O acordo será formalizado pelo presidente do CNJ, Edson Fachin, juntamente com o ministro da Justiça, Wellington Silva, e o ministro do Esporte, Paulo Henrique Cordeiro. A iniciativa prevê ações coordenadas para estimular tanto a prática esportiva quanto projetos de produção de materiais esportivos realizados dentro do sistema prisional.
Menos da metade das unidades têm estrutura consolidada
Segundo levantamento apresentado durante o lançamento, entre cerca de mil unidades prisionais analisadas, apenas 53,7% contam atualmente com atividades esportivas em funcionamento. O dado reforça o desafio de ampliar políticas públicas voltadas ao cotidiano das pessoas privadas de liberdade.

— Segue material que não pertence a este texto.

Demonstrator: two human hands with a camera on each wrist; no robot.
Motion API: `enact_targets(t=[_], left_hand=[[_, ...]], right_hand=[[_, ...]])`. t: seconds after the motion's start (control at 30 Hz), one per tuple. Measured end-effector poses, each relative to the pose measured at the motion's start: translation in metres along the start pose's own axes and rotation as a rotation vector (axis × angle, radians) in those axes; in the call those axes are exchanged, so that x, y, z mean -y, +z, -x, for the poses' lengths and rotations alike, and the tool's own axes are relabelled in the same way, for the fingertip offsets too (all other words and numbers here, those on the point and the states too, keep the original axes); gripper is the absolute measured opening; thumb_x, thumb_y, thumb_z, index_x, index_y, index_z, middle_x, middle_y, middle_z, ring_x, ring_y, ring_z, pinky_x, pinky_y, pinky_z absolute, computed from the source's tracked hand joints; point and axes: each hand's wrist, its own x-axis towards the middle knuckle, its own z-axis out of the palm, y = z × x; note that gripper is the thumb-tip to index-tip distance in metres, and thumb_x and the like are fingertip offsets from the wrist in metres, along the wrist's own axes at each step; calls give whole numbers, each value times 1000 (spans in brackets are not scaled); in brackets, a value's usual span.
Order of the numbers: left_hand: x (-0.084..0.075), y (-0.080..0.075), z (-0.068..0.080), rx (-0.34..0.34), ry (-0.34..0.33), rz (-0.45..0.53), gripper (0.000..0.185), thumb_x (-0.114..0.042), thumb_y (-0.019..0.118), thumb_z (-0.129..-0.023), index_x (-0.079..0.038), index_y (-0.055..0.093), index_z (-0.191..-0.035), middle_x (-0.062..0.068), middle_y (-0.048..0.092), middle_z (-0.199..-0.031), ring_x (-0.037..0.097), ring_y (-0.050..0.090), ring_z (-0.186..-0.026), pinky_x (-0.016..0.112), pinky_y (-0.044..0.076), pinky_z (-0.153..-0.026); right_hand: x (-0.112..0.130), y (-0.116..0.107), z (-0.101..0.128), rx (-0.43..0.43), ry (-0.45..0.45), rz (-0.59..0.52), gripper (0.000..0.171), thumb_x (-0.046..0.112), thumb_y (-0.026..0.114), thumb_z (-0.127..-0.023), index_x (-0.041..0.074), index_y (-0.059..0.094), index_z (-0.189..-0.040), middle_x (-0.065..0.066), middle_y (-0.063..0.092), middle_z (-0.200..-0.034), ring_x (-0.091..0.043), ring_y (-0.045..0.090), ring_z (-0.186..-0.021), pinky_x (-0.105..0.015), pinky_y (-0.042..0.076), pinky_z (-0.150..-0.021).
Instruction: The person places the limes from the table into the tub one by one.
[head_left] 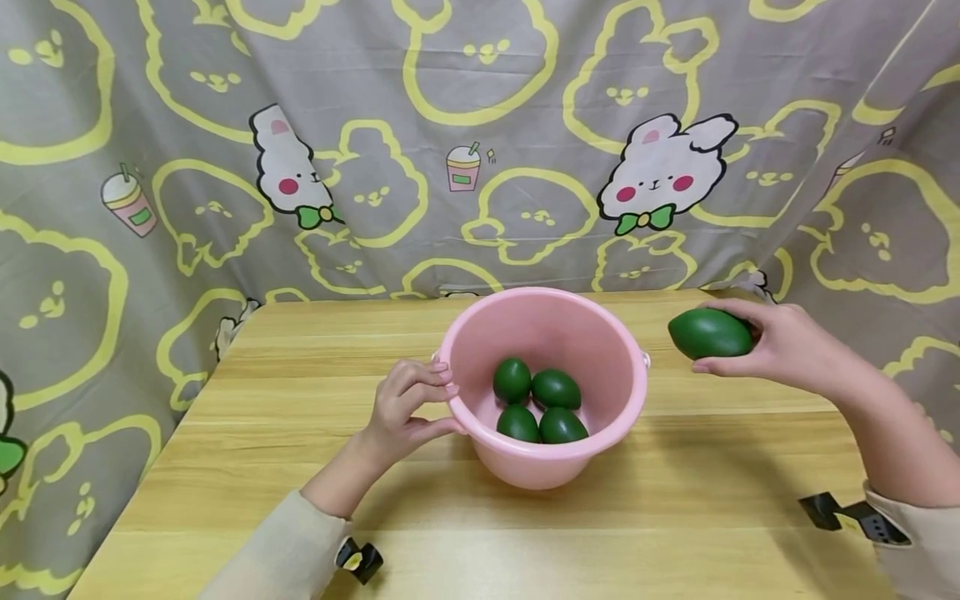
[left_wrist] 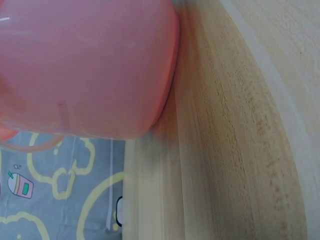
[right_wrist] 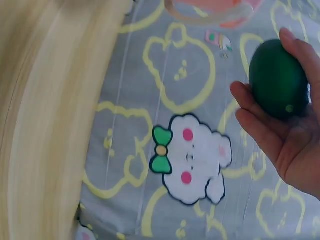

A expectativa do governo e do Judiciário é que o programa contribua para criar ambientes com mais oportunidades educacionais, sociais e de desenvolvimento pessoal dentro das prisões.
Política nacional e incentivo à produção esportiva
Entre os principais objetivos está a construção de uma Política Nacional de Esporte no Sistema Prisional. A medida pretende estabelecer diretrizes permanentes para que atividades esportivas façam parte das estratégias de ressocialização em todo o país.
Durante o evento, o Ministério do Esporte também anunciou investimento de R$ 21 milhões destinados a 14 unidades da federação. Os recursos serão usados para produção de uniformes e materiais esportivos, que posteriormente serão destinados a projetos sociais.
Especialistas em políticas públicas costumam apontar que iniciativas ligadas ao esporte, educação e capacitação profissional podem contribuir para ampliar oportunidades de reintegração social após o cumprimento da pena.
A expectativa é que os próximos passos do programa incluam regulamentação, definição de metas e implementação gradual nos estados brasileiros.